Filter the entries below down to the lines that hold "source".

***

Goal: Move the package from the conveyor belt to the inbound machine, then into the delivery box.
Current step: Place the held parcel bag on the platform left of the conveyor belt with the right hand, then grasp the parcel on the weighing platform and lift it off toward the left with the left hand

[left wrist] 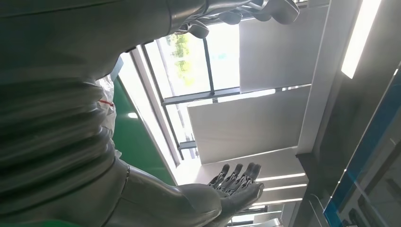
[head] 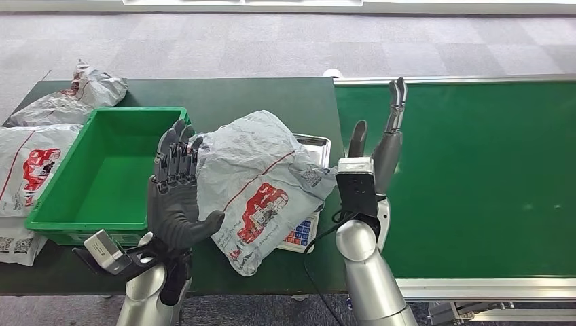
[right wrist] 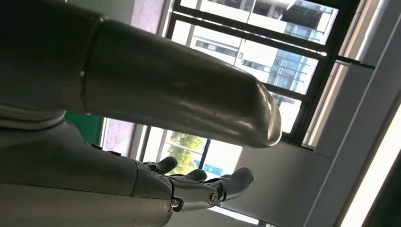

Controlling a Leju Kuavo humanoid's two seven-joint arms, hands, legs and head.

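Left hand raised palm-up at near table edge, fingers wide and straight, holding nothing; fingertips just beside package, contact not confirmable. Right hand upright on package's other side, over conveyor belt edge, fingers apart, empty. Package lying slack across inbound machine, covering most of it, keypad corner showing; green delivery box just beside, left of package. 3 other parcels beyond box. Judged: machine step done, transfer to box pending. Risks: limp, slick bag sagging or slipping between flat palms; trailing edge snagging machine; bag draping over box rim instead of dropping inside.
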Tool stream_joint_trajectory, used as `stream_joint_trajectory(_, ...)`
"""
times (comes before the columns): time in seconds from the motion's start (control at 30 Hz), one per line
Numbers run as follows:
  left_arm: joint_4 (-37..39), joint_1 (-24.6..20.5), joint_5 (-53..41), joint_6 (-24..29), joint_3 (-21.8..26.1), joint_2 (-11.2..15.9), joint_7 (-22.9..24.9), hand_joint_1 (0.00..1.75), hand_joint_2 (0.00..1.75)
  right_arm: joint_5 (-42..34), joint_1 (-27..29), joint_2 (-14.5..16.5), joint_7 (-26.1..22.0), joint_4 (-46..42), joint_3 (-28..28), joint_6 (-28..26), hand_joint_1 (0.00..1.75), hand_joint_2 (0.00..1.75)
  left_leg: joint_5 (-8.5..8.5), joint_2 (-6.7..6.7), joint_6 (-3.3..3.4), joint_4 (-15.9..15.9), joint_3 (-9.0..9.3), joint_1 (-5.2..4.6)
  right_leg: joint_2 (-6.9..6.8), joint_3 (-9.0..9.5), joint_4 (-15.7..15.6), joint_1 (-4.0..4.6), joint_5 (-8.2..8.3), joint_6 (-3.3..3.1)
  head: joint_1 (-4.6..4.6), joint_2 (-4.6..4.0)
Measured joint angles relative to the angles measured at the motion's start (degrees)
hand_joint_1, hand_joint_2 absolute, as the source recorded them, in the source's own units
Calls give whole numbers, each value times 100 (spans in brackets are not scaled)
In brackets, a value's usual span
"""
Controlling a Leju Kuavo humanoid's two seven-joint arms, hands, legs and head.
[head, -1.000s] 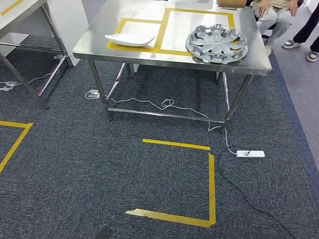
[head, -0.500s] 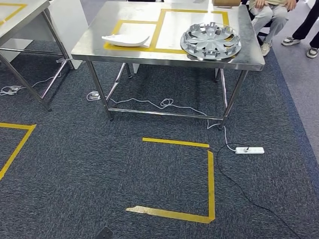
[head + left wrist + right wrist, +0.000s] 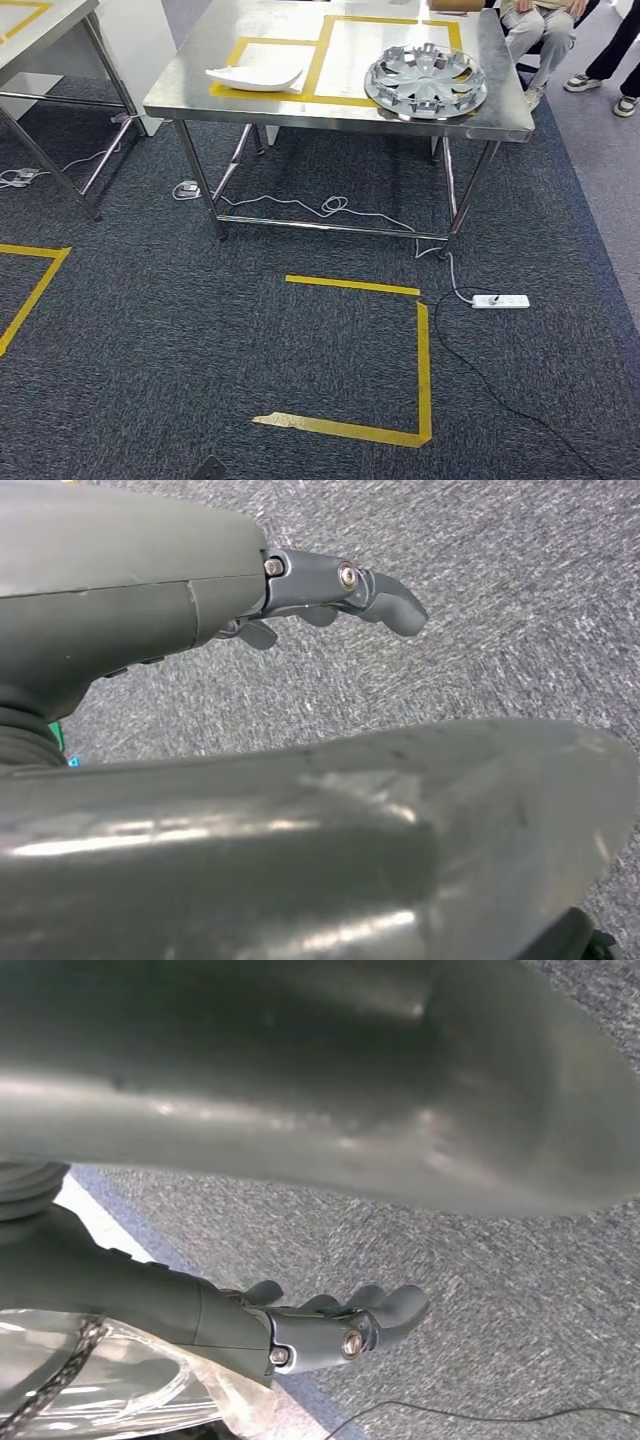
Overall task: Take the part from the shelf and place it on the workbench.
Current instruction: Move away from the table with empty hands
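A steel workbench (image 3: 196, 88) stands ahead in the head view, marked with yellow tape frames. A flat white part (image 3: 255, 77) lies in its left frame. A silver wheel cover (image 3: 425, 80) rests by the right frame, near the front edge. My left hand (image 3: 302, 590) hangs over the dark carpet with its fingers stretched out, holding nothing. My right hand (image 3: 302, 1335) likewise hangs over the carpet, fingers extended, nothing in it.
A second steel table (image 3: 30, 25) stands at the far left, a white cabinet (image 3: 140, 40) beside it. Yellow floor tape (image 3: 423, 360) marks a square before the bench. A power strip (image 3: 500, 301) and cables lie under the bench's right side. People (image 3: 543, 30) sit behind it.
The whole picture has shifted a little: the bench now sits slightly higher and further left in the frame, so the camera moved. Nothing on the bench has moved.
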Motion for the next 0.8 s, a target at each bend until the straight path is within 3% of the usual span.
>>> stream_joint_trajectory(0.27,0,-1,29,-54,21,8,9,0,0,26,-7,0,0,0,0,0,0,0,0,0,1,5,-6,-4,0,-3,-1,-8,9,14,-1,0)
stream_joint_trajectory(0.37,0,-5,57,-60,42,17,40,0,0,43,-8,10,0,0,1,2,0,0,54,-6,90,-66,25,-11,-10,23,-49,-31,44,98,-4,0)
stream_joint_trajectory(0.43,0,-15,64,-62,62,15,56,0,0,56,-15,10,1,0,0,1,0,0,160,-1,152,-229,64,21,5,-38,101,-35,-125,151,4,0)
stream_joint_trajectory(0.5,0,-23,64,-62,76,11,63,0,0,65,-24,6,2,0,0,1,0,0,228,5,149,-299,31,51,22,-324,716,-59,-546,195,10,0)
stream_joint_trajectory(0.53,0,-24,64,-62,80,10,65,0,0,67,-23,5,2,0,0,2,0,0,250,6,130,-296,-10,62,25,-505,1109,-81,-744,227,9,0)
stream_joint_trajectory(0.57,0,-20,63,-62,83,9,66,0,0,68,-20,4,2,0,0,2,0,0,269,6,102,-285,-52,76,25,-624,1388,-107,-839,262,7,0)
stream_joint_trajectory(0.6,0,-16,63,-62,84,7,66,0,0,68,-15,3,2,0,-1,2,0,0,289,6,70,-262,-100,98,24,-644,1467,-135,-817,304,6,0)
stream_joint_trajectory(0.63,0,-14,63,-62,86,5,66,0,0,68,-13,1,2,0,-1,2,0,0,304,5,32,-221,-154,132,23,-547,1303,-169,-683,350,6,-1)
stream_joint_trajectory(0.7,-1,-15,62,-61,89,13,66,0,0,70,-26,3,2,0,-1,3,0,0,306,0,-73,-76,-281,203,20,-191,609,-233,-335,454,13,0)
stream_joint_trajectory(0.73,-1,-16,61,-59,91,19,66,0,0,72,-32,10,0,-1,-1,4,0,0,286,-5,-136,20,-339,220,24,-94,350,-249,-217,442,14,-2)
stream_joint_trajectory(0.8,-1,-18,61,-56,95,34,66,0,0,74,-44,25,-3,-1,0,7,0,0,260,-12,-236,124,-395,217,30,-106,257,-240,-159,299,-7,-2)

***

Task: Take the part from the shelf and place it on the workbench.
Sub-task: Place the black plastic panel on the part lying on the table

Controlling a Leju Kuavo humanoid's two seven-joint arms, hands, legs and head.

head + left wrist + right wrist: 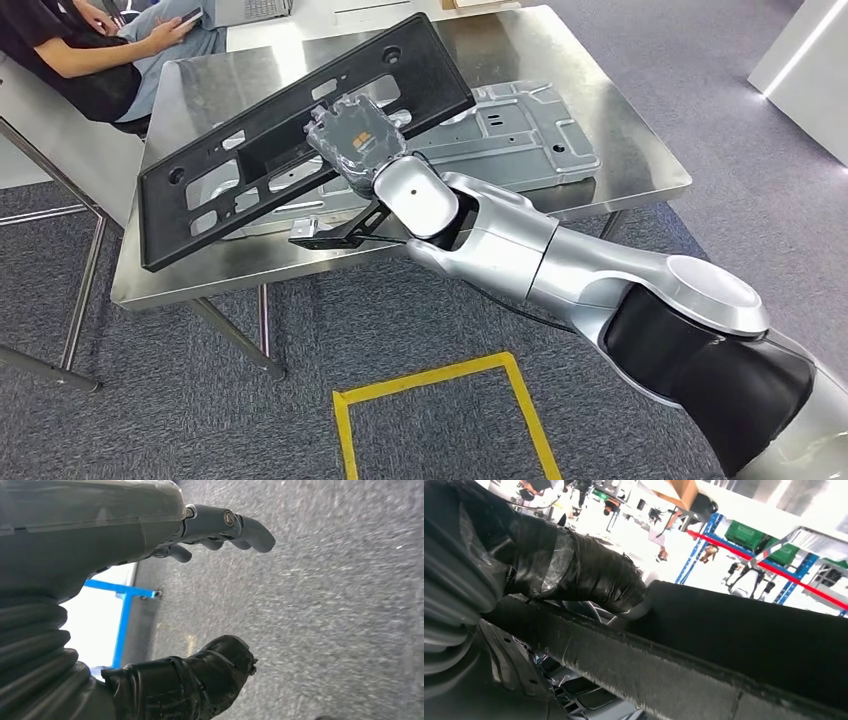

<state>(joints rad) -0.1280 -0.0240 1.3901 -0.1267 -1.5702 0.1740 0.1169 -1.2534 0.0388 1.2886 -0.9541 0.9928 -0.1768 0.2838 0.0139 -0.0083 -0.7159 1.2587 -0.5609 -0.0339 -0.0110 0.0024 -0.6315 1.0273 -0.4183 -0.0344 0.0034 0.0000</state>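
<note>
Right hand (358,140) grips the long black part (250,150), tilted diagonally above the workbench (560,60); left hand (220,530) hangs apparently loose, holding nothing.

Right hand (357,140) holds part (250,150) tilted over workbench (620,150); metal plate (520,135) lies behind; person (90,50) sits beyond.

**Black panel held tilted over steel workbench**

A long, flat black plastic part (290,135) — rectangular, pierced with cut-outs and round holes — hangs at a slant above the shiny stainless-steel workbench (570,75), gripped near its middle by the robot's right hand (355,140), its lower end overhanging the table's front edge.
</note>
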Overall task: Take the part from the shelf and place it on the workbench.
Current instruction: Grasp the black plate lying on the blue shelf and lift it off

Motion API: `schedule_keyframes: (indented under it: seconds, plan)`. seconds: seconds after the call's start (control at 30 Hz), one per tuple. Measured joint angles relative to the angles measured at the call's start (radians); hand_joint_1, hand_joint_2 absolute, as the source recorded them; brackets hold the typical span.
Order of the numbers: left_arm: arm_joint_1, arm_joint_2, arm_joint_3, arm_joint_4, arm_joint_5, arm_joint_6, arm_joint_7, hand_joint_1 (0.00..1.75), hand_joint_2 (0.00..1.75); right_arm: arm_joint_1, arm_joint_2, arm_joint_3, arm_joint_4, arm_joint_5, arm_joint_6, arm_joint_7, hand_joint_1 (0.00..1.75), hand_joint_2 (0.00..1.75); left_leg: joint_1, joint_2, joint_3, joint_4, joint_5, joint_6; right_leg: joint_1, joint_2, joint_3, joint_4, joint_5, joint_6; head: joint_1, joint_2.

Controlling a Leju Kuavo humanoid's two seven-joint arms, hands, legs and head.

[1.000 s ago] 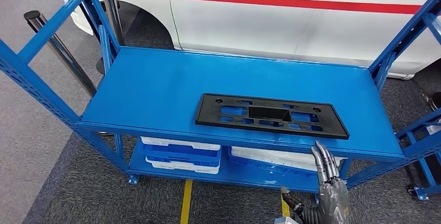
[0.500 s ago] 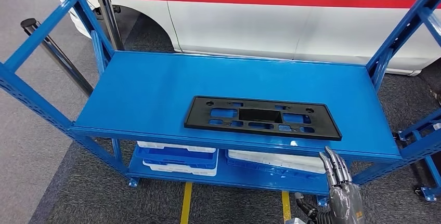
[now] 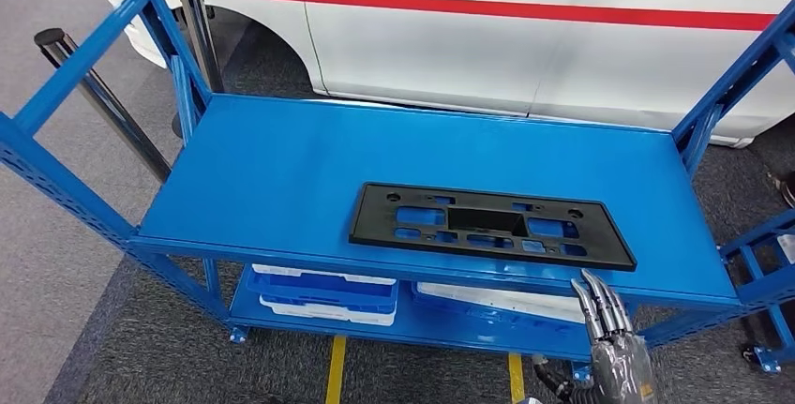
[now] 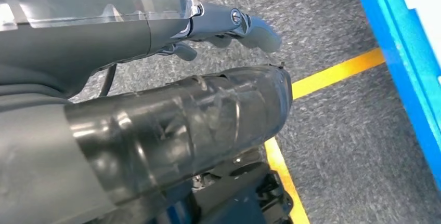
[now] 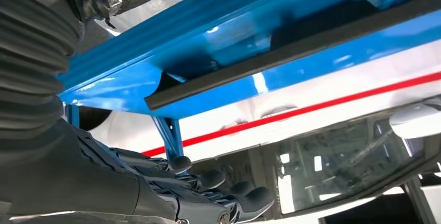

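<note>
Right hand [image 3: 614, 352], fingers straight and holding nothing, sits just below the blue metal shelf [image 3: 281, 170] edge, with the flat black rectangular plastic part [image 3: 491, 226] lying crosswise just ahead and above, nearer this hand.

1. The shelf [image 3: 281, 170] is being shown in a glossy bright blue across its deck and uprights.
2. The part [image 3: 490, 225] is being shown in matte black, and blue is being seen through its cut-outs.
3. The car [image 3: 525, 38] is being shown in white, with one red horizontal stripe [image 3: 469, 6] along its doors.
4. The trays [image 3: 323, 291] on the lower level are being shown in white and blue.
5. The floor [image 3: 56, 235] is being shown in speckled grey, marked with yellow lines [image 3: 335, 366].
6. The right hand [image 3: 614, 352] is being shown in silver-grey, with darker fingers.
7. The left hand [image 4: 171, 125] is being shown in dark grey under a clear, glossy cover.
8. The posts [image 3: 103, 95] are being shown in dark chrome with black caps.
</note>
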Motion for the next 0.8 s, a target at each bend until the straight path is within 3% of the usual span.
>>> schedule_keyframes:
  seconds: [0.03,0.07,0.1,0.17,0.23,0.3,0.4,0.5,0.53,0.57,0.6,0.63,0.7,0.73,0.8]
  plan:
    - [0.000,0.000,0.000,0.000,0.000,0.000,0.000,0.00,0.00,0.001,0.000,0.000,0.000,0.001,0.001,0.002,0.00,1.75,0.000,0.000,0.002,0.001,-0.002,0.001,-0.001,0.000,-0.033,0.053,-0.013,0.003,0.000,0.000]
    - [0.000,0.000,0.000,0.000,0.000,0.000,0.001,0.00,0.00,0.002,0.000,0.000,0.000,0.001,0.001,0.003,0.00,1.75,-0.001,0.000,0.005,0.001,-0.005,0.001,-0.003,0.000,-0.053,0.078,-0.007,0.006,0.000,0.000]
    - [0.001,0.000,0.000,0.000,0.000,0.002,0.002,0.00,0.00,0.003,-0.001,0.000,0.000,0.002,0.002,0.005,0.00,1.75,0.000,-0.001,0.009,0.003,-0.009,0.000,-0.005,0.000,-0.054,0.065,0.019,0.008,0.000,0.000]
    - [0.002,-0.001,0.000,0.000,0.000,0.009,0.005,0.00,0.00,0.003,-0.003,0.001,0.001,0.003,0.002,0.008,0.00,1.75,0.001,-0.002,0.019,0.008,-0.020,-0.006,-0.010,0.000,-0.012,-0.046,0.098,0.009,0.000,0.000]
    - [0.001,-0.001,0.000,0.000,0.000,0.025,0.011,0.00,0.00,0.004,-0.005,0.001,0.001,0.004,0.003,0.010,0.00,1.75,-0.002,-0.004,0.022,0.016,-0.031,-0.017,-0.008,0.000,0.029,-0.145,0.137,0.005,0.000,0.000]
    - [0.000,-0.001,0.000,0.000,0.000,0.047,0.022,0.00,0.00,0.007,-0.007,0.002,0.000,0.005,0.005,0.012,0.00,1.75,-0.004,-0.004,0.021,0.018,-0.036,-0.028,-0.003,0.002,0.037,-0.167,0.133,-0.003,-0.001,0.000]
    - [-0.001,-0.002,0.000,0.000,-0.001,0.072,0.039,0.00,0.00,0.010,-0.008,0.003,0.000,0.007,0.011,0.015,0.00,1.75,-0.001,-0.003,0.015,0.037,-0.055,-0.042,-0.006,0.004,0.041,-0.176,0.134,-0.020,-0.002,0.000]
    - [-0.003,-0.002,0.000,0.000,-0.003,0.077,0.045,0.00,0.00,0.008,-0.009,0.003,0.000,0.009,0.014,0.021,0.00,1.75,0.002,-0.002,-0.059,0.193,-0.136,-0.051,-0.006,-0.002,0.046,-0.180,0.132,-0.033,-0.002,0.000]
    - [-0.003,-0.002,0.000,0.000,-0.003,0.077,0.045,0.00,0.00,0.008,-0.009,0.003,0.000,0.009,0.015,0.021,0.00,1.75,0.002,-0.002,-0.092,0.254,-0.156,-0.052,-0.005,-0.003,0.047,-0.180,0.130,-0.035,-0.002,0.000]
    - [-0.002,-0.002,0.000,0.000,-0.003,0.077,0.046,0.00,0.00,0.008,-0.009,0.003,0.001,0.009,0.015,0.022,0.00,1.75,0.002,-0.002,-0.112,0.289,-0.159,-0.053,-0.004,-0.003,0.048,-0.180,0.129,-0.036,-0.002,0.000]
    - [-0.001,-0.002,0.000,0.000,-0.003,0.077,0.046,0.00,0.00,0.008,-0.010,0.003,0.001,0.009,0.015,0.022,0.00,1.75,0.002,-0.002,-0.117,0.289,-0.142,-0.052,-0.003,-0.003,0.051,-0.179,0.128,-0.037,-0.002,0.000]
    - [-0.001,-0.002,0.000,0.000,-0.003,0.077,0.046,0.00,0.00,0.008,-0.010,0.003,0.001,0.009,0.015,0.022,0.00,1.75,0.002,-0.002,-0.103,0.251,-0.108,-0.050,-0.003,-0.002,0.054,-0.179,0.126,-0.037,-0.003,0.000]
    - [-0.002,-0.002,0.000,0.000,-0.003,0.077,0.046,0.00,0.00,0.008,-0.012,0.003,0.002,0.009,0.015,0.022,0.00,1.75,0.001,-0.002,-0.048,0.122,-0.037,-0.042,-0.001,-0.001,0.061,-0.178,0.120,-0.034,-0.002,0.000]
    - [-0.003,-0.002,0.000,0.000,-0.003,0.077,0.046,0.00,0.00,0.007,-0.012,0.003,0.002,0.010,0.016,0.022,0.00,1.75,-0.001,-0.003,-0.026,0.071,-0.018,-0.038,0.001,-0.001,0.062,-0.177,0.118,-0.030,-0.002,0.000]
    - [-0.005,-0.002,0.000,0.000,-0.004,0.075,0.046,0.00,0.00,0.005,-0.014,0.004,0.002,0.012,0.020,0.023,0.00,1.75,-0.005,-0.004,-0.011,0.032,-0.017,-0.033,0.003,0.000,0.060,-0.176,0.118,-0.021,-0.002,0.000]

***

§ **Task result**
hand_joint_1, hand_joint_2 absolute, as the source recorded them, in the source's own units
Motion API: `schedule_keyframes: (indented under it: seconds, plan)`. seconds: seconds after the call's start (control at 30 Hz), one per tuple. Measured joint angles relative to the angles measured at the call's start (radians); hand_joint_1, hand_joint_2 absolute, as the source recorded them; brackets hold the typical span.

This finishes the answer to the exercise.